Egli conferì grandi onori a chi gli era stato fedele e fu particolarmente generoso con chi lo aveva sostenuto nonostante l’amicizia con i Titani;
in particolare, Iris (l’Arcobaleno) venne nominata messaggera degli dei; il fiume Stige, che per primo si era schierato a favore del nuovo tiranno del cielo, era divenuto sacro per tutti gli dei, cosicché tutti i giuramenti pronunciati in suo nome, fosse anche da parte degli immortali, non potevano mai essere infranti.

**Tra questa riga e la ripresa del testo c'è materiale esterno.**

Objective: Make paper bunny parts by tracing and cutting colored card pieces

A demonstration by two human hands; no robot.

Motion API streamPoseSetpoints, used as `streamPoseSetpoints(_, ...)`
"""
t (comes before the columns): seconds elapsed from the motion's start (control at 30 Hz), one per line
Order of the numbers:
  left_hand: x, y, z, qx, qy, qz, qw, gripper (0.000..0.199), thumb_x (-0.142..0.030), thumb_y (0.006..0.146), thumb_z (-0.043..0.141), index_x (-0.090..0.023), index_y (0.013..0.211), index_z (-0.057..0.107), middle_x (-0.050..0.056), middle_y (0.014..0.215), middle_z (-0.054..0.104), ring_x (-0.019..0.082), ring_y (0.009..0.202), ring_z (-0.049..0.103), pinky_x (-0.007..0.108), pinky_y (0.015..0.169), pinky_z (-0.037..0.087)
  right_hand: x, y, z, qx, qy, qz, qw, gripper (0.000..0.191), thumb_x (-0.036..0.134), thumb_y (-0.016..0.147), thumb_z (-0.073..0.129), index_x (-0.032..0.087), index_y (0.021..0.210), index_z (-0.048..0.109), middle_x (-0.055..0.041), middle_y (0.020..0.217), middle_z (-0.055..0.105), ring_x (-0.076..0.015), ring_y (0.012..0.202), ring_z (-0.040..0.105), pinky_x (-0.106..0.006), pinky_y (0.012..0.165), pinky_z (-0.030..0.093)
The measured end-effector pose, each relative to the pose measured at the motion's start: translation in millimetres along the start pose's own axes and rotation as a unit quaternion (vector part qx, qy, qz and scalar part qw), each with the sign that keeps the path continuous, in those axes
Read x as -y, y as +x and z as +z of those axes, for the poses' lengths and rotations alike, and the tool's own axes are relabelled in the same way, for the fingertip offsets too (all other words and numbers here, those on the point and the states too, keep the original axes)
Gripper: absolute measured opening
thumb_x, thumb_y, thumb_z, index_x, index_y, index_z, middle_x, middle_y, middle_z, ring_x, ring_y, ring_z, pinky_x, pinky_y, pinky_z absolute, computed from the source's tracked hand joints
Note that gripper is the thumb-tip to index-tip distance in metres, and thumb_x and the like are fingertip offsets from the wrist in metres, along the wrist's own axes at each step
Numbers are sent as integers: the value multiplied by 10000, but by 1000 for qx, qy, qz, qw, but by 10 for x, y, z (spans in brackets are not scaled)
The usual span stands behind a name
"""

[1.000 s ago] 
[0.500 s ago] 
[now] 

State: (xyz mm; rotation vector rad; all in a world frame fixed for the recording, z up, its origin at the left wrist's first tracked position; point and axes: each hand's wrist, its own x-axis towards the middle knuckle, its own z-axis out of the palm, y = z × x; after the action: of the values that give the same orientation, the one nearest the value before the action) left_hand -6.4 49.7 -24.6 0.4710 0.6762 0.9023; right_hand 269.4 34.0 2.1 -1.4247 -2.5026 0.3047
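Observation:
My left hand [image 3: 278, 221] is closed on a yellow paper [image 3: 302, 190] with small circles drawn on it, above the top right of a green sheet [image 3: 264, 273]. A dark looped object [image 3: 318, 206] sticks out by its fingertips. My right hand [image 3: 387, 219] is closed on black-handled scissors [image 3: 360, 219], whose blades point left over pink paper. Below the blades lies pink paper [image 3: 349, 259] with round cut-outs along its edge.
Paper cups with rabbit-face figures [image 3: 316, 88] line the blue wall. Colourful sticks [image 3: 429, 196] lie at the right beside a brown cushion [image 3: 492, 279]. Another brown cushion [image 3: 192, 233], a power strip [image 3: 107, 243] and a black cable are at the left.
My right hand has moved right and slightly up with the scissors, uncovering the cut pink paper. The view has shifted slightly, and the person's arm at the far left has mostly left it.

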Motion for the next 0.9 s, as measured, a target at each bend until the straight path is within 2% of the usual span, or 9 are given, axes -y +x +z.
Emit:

Zeus convocò quindi i suoi fratelli Ades e Poseidone ed assieme a loro la sovranità dell’universo venne equamente divisa: Poseidon ebbe il domino dei mari, mentre Ades divenne il signore degli inferi e dell’oltretomba; Zeus mantenne per sé la tirannia del cielo e della terra.
Zeus prese inizialmente in sposa Metis (la Prudenza), una delle dee più sagge; quando, tuttavia, ella rimase incinta, nel timore che potesse partorire un figlio in grado di spodestarlo, il sovrano del cielo la inghiottì nel suo ventre.
Alcuni giorni dopo, tuttavia, dalla testa dei Zeus uscì intrepida la dea Pallade Atena (Minerva), già armata di tutto punto con elmo, spada e scudo: per gli antichi abitanti della Grecia ella simboleggia la sapienza e la guerra eroica.
Per seconda il sovrano del cielo ebbe in sposa la dea Temi, con la quale generò le Ore (le Stagioni) e, secondo alcuni autori, anche le terribili Moire.
Zeus amò anche Mnemosine, che gli partorì le dolci Muse protettrici delle arti, e Leto, da cui ebbe due gemelli: Apollo (Febo), protettore delle arti e delle doti profetiche, e Artemide (Diana), la dea della caccia. I due inseparabili fratelli vengono spesso raffigurati assieme e associati al culto del Sole, il cui carro veniva condotto ogni giorno dal dio Apollo, e della Luna (uno degli epiteti della dea Artemide).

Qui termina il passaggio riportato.